#### [What you should do]
Only the lines from the start of the data through the one containing "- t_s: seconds" belong in your answer; return them exactly.
┄┄┄┄┄┄
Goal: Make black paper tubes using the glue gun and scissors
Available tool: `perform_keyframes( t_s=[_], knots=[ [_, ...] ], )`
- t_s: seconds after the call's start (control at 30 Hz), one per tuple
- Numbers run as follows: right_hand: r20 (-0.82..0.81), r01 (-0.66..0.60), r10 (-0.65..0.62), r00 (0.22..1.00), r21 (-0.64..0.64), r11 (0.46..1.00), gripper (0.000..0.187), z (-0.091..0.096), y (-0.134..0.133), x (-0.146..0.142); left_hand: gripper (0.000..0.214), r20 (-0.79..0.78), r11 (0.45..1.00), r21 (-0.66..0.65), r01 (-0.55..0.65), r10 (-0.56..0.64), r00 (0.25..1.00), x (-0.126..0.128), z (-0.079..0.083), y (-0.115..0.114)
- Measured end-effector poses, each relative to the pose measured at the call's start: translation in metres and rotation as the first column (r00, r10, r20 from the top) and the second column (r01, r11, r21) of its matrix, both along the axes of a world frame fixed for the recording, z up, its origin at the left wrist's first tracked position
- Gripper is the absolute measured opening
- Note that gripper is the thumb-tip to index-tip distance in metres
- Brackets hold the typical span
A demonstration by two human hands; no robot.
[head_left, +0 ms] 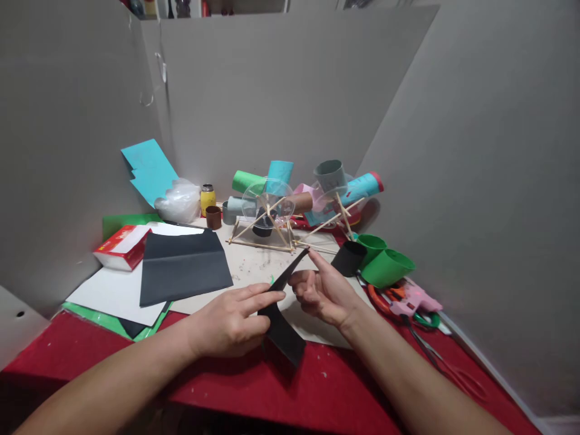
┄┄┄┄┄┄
#### [Final answer]
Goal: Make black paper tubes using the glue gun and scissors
Available tool: `perform_keyframes( t_s=[_], knots=[ [_, ...] ], )`
- t_s: seconds after the call's start (control at 30 Hz), one per tuple

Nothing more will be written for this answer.